Paul Roberts

This isn’t actually Paul Roberts, but it is a soy boy according to Google image search. If you know who it is you get a prize*

This soy boy archetype Paul Roberts warrants a well deserved cunting, then force fed 4 pints of full cream milk. Judging by his reaction to his child being denied soya milk, it will probably kill him:

https://www.google.com/amp/s/metro.co.uk/2021/06/24/vegan-dad-couldnt-sleep-because-daughter-couldnt-take-soya-milk-to-school-14821352/amp/

What an utter bellend. Forcing his child into veganism is bad enough, but the fact this cunt was losing sleep over it just makes me wonder how he copes with life in general? Heavy gas bill – Full on counselling, Stranger knocks on the door – Police called, restraining order and full on counselling, family bereavement – Spontaneous combustion?

Kid should be taken into care before this limp wristed twat fucks her up completely.

Nominated by: Bellendiousmaximus

Seconded by Sidthesexistsforeskin 

Hi all, now this really an cunt of galaxy proportions, this father suffered from sleepiness nights because his daughter was not allowed to have soya milk at school,there really are no words for this waste of a father, you would have thought he had other things to worry about, like his daughter crossing the road safely, or not being accosted by strangers, but no this cunt was more worried about soya milk, ffs, this father needs his testicles removed and should not breed, what a cunt, here is the link below

*You don’t get a prize it’s famed conspiracy theorist and perennial looking like he’s about to cry at any time Paul Joseph Watson!…

Well I know who he is…

75 thoughts on “Paul Roberts

  1. Watson does some good stuff on youtube.

    Not saying he doesn’t, but he does appear on the first page when you Google image search ‘soyboy’ so I thought it was amusing. – DA

    • thanks DA – I was wondering about the connection. Thought maybe you’d been infiltrated….

    • And how do “men” like this reproduce in the first place? ….he must have balls the size of peanuts.

  2. He certainly looks a bit of a jessie (Mr. Roberts, not Mr. Watson – the latter is a a Brexiteer with a strong dislike of wankers on the left, so he is one of us). Mr. Roberts, I suspect, is one of them

  3. Kids need proper nutrition whilst growling up, proper milk rich in calcium for strong bones.
    This is child abuse by ducky daddy!
    Force feed the cunt chopped tripe and tattoo the McDonald’s logo on his forehead.
    So hes shunned at vegan cult meetings.

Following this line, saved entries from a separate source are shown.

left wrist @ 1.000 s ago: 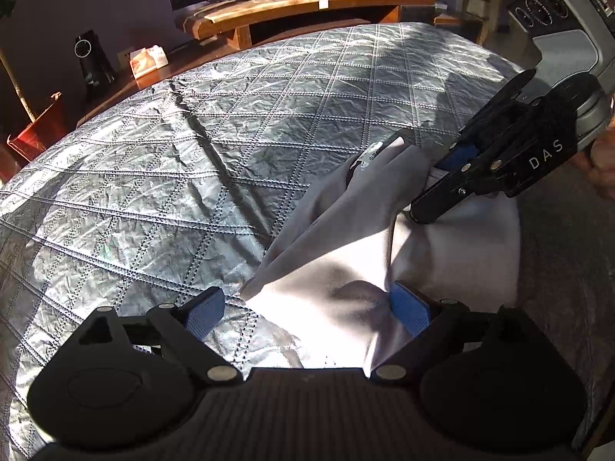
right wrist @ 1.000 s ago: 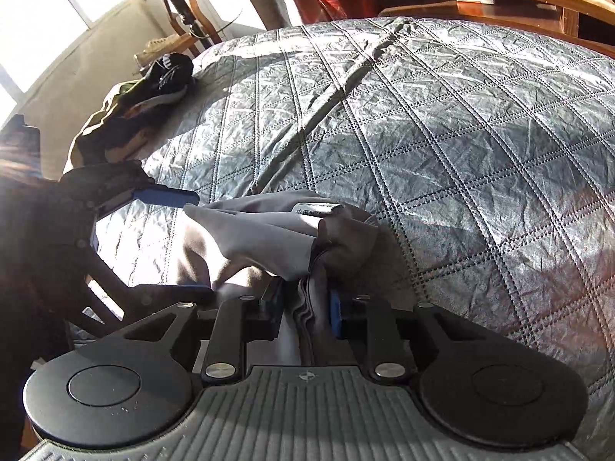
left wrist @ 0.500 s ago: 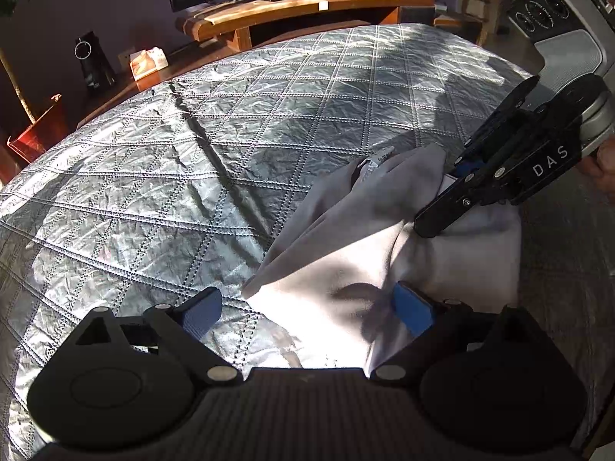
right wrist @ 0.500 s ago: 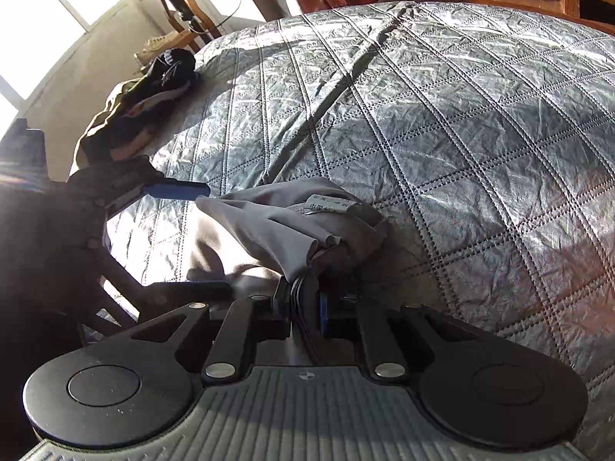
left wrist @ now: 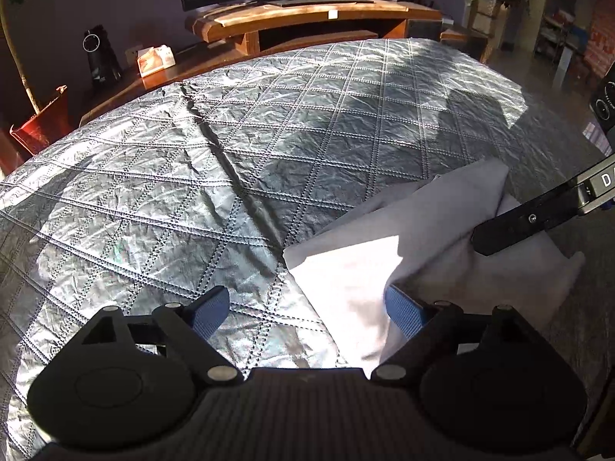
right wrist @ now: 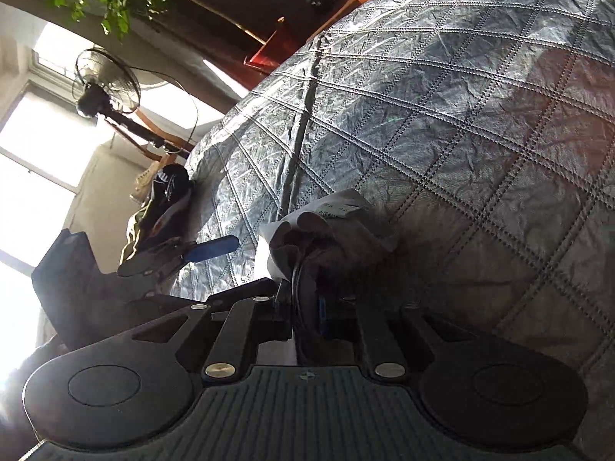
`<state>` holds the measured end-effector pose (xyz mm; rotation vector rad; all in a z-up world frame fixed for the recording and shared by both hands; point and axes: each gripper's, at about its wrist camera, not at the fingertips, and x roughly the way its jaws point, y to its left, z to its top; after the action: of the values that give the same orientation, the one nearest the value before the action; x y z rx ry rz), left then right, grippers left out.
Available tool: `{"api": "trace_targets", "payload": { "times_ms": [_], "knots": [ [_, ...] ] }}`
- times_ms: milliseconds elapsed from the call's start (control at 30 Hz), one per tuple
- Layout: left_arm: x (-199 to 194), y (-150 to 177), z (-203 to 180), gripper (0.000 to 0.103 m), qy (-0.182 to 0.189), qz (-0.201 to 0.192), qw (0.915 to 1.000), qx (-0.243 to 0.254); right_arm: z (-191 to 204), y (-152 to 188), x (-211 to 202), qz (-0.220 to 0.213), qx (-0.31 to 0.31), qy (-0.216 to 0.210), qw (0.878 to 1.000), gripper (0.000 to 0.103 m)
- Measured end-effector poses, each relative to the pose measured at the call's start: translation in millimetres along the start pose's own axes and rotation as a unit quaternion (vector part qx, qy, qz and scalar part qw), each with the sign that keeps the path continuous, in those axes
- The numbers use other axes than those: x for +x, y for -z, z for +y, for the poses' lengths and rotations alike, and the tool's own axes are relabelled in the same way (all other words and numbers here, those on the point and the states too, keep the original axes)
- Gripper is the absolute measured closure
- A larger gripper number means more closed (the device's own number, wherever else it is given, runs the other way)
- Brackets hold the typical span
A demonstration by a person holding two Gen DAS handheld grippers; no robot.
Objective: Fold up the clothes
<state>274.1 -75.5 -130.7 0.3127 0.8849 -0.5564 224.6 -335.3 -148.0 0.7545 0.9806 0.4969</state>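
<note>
A light grey garment (left wrist: 423,253) lies bunched on the silver quilted bedspread (left wrist: 192,192), low and right in the left wrist view. My left gripper (left wrist: 305,301) hovers over its near corner. The jaws are closing, cloth lies between them, and only the right blue pad (left wrist: 403,311) touches it. My right gripper (right wrist: 303,301) is shut on a gathered fold of the garment (right wrist: 338,226), whose white label (right wrist: 334,209) faces up. One of its black fingers (left wrist: 519,223) crosses the cloth from the right.
A pile of dark clothes (right wrist: 165,207) sits at the bed's left edge, near a standing fan (right wrist: 107,88). Beyond the bed are a wooden TV bench (left wrist: 307,19), a tissue box (left wrist: 155,59), a black speaker (left wrist: 100,57) and a red plant pot (left wrist: 38,130).
The right gripper has rolled and drawn its fold to the right, pulling the garment flatter and wider. The left gripper's jaws have come slightly closer together over the near corner.
</note>
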Motion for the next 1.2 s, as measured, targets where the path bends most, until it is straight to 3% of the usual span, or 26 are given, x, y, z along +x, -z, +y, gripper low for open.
{"api": "trace_targets", "payload": {
  "times_ms": [133, 333, 533, 567, 633, 800, 967, 1067, 1133, 1200],
  "knots": [
    [1.0, -2.6, 11.8, 0.03, -0.023, 0.004, 0.9994, -0.024, -3.7, 1.4, -21.4, -0.058, 0.046, -0.018, 0.997, 0.089],
    [-1.0, -4.8, 21.8, 0.032, -0.032, 0.0, 0.9985, -0.045, -21.3, -10.1, -61.3, -0.165, 0.105, -0.034, 0.98, 0.089],
    [0.1, -5.1, 15.9, 0.032, -0.028, 0.0, 0.9991, -0.033, -51.7, -13.2, -106.9, -0.257, 0.146, -0.013, 0.955, 0.089],
    [0.7, -4.6, 14.9, 0.032, -0.028, 0.001, 0.9991, -0.032, -58.8, -11.7, -114.8, -0.276, 0.157, -0.011, 0.948, 0.089],
    [1.8, -3.6, 13.6, 0.032, -0.029, 0.003, 0.9991, -0.03, -81.9, -6.2, -136.2, -0.33, 0.2, -0.01, 0.922, 0.089],
    [3.5, -2.9, 12.8, 0.033, -0.028, 0.005, 0.9992, -0.029, -137.2, 4.4, -178.0, -0.468, 0.294, -0.019, 0.833, 0.089],
    [6.7, -2.1, 9.1, 0.033, -0.026, 0.009, 0.9993, -0.025, -185.3, -10.2, -183.4, -0.542, 0.344, 0.007, 0.767, 0.088],
    [8.7, -0.3, 7.7, 0.033, -0.028, 0.013, 0.9993, -0.021, -203.6, -20.0, -177.4, -0.565, 0.347, 0.059, 0.747, 0.088],
    [9.6, 0.1, 8.5, 0.033, -0.028, 0.014, 0.9993, -0.022, -212.8, -22.7, -172.3, -0.556, 0.346, 0.108, 0.748, 0.088],
    [10.0, 0.4, 9.4, 0.033, -0.028, 0.015, 0.9992, -0.024, -215.6, -26.6, -171.1, -0.521, 0.333, 0.155, 0.77, 0.086]
  ]
}}
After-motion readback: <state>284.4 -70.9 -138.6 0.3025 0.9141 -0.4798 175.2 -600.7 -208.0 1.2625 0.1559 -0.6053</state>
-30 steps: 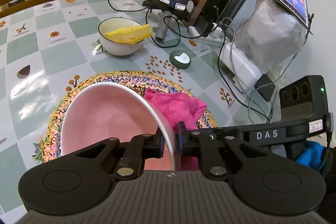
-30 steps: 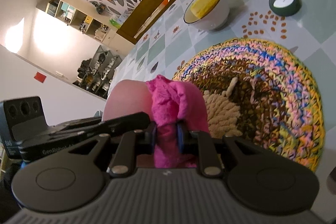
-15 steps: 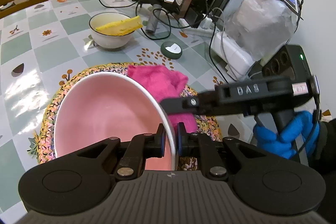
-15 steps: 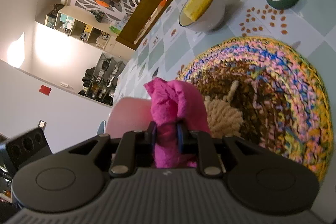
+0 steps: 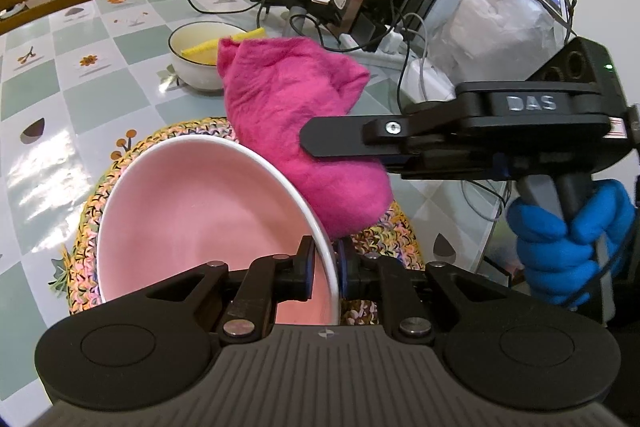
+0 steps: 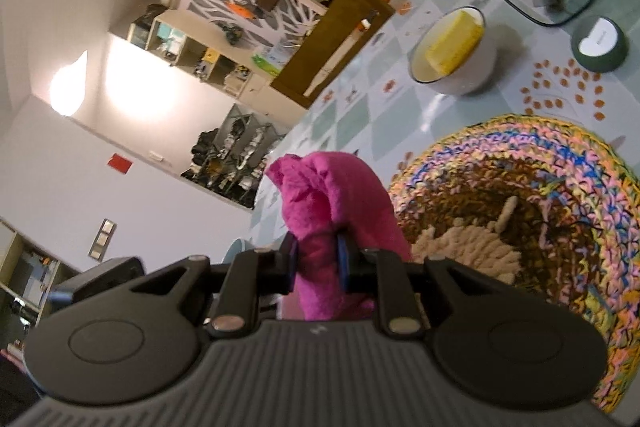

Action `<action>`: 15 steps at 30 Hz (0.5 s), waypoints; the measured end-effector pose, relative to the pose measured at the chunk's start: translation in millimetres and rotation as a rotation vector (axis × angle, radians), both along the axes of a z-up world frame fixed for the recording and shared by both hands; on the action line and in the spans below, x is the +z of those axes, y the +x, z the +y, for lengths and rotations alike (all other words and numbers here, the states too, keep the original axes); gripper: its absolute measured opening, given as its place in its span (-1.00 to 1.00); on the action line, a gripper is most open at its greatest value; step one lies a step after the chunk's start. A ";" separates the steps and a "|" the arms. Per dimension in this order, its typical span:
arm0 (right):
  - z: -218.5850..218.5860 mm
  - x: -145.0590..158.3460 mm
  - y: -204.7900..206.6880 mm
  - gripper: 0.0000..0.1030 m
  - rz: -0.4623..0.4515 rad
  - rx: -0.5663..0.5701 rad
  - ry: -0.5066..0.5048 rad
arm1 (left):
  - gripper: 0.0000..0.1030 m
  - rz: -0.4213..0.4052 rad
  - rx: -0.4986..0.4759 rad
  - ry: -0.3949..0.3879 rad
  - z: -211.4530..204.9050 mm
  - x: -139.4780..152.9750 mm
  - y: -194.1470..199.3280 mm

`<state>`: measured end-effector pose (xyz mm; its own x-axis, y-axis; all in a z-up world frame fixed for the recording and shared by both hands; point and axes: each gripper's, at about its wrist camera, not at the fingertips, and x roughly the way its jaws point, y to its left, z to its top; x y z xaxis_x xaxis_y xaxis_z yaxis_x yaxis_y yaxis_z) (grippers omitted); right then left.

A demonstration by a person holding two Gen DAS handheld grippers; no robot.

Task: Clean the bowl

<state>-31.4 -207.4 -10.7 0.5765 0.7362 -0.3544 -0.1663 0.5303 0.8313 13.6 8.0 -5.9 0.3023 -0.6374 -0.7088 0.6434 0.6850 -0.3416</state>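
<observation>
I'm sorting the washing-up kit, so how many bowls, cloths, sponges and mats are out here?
Bowls: 2, the pink bowl and the white bowl
Cloths: 1, the pink cloth
Sponges: 1, the yellow sponge
Mats: 1, the woven mat
Total: 5

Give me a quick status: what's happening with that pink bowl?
Left gripper clamped on pink bowl rim, tilted. Right gripper pinching magenta cloth, outside the bowl. Nothing in the way.
</observation>
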 end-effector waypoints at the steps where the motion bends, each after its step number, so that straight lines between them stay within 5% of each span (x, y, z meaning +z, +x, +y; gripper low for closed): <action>1: 0.2 1.9 -1.9 -0.59 -0.003 0.007 0.000 | -0.72 -0.001 -0.003 0.001 -0.1 -0.2 -0.2; 15: 10.7 15.4 12.9 -0.60 -0.036 0.083 0.014 | -0.72 -0.024 -0.042 0.017 -0.6 -2.8 -5.4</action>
<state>-18.5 -196.6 4.8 0.5257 0.7868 -0.3233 -0.2394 0.5016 0.8313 8.2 7.4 -8.7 0.2928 -0.6378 -0.7124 0.6793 0.6631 -0.3144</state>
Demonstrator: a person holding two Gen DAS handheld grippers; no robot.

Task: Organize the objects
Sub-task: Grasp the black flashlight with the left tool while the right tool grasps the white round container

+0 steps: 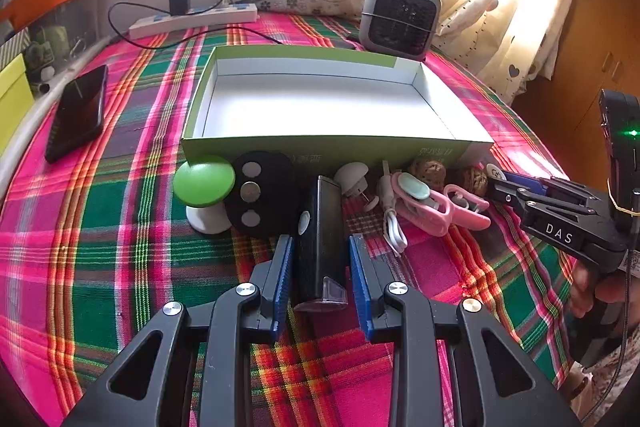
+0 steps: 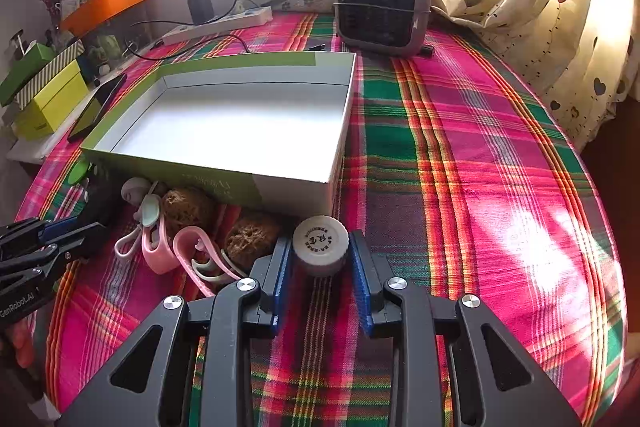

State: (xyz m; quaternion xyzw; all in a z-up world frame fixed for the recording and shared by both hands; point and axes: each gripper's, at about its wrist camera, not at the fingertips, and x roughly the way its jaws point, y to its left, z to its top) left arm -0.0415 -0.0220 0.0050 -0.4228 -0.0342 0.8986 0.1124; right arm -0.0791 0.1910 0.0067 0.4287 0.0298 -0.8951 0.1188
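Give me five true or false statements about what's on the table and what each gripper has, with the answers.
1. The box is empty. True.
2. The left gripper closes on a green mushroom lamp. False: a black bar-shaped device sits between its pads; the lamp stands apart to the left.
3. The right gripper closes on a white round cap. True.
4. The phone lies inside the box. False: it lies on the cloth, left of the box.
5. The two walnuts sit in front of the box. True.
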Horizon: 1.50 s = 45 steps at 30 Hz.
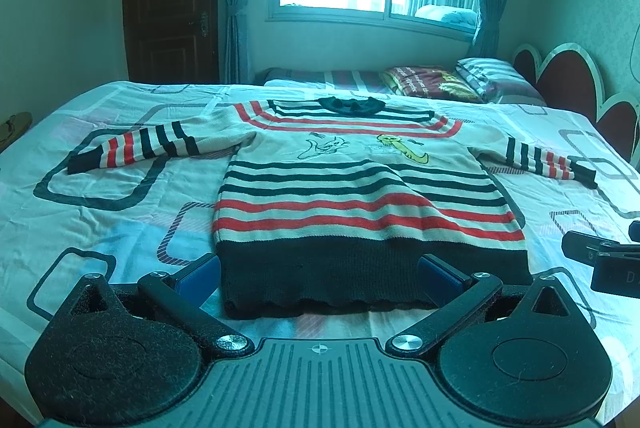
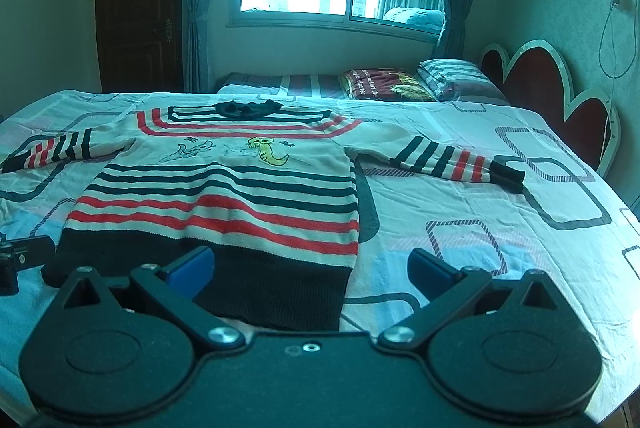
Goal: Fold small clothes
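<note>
- I have the striped sweater [image 1: 360, 188] lying flat and face up on the bed [image 1: 120, 220], collar away from me, dark hem nearest, both sleeves spread out to the sides. Nothing looks folded yet, so I judge this to be the very start of the fold.
- The left sleeve [image 1: 136, 146] reaches out over the sheet, well apart from either tool.
- My left tool [image 1: 318, 278] hovers low at the hem with its blue fingers [image 1: 198, 276] spread wide, one to each side of the dark band, pinching nothing.
- My right tool [image 2: 310, 270] sits at the hem's right corner, also spread and empty; one finger is over the dark band, the other over bare sheet.
- The right sleeve [image 2: 444, 156] lies outstretched towards the headboard [image 2: 536, 76].
- Next I would need to close each tool on cloth; whether sleeves or hem come first, I cannot say. The knit looks soft, so a shallow pinch may slip.
</note>
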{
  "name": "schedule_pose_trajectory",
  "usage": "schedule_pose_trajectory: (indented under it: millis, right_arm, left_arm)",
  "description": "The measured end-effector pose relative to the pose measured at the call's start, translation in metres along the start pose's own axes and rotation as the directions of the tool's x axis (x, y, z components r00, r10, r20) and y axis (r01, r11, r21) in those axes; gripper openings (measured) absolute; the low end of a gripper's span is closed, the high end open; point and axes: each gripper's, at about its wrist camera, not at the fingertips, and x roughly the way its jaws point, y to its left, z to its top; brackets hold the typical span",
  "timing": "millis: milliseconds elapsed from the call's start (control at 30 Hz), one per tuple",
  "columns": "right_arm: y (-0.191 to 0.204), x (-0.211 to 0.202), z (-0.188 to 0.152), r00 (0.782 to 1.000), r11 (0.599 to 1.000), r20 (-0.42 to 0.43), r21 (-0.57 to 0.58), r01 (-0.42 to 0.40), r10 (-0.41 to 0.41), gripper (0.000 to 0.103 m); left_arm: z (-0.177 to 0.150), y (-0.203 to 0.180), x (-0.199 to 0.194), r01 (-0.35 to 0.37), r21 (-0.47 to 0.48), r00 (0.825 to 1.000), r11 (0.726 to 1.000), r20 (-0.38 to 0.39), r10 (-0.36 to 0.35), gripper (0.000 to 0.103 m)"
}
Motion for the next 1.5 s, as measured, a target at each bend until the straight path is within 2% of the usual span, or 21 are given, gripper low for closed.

    • MNC@ – This low class Man baby would never be allowed in my exclusive gentlemens club – “no baseball cap, no entry”!
      Well, back to work cleaning out this cess pit – I am starting to regret taking up JTC’s offer of a 2 for 1 deal at “Sir Fiddlers world of upper class experience” – and what are all these signs saying “MOD Firing Range”?

    • A vegan diet inhibits the natural development of a child. Soy is especially nasty as it has oestrogen in it which will accelerate the sexual development of a girl or retarding that of a boy, shortening the childish naivete of girls (stealing childhood innocence very much gets on my tits)and inhibiting the masculinity of boys seems to be right up the wokenvolk SS’s street.

      • I don’t mean to be a dick but I used to hear that put about alot on the carnivore/anti-vegan Youtube channels I used to watch (Frank Tufano, Sv3rige etc) but if memory serves, I read somewhere that that belief is based on bad science/methodology…….. but don’t hold me to that.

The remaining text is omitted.